During the latter part of his reign, Constantine enjoyed his power in peace. As early as 315, Arius denied at Alexandria the divinity of Christ. His doctrine, which afterwards gave rise to so many troubles and wars, was condemned by the general council assembled at Nicaea in 325, one of the most important events in ecclesiastical history. Constantine protected the orthodox fathers, though he must be looked upon as still a Pagan, but he did not persecute the Arians; and the dissensions of a church to which he did not belong, did not occupy much of his attention, since the domestic peace of the empire was not yet in danger from them. Notwithstanding the tranquillity of the empire, the evident result of a man of his genius being the sole ruler, Constantine felt that none of his sons was his equal; and by dividing his empire among them, he hoped to remove the causes of troubles like those to which he owed his own accession. He therefore assigned to Constantine, the eldest, the administration of Gaul, Britain, Spain, and Tingitania; to Constantius, the second, Egypt and the Asiatic provinces, except the countries given to Hannibalianus; to Constans, the youngest, Italy, Western Illyricum, and the rest of Africa : they all received the title of Augustus. He conferred the title of Caesar upon his nephew Dalmatius, who obtained the administration of Eastern Illyricum, Macedonia, Thrace, and Greece; and his nephew Hannibalianus, who received the new title of Nobilissimus, was placed over Pontus, Cappadocia, and Armenia Minor, with Caesareia as capital. They were to govern the empire, after his death, as a joint property. Among the three Augusti, Constantine, the eldest, was to be the first in rank, but they were to be equal in authority : the Caesar and the Nobilissimus, though sovereign in their dominions, were inferior in rank, and, with regard to the administration of the whole empire, in authority also to the Augusti. The failure of this plan of Constantine's is related in the lives of his sons.

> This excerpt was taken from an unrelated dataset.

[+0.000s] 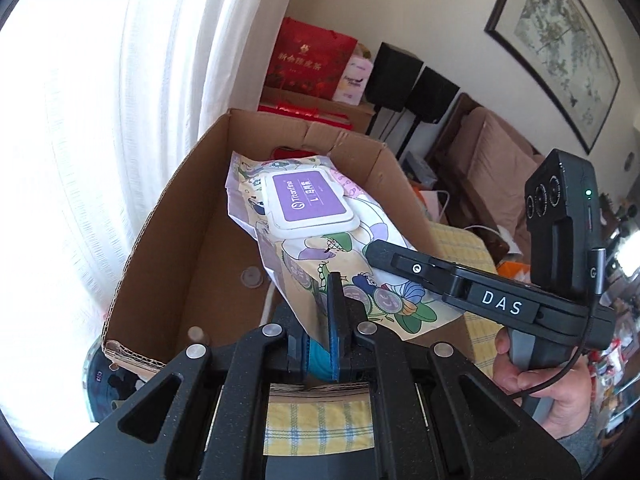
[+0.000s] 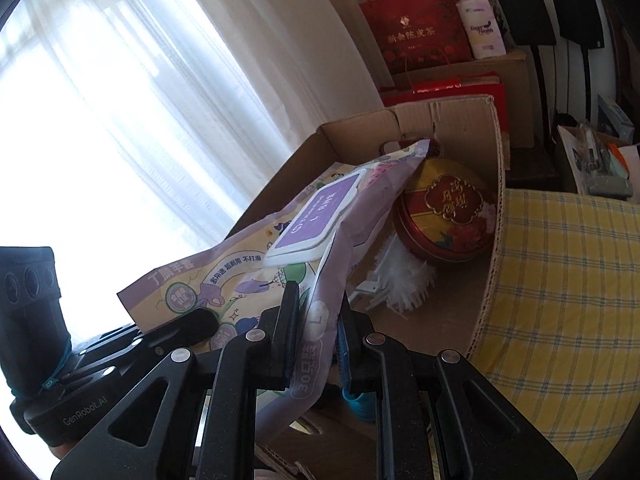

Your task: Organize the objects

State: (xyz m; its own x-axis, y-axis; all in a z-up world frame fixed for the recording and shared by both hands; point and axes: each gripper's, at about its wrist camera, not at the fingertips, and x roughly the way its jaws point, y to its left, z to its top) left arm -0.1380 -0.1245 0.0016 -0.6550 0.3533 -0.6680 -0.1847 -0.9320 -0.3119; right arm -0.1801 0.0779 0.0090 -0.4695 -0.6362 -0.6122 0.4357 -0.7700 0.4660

In 337, Constantine was going to take the field against Sapor II., king of Persia, who claimed the provinces taken from him by Galerius and Maximian. But his health was bad; and having retired to Nicomedeia for the sake of the air and the waters, he died there, after a short illness, on the 22nd of May, 337. Shortly before his death, he declared his intention of becoming a Christian, and was accordingly baptized. His death was the signal for the massacre of nearly all his kinsmen, which was contrived by his own sons, and subsequently of the violent death of two of his sons, while the second, Constantius, succeeded in becoming sole emperor.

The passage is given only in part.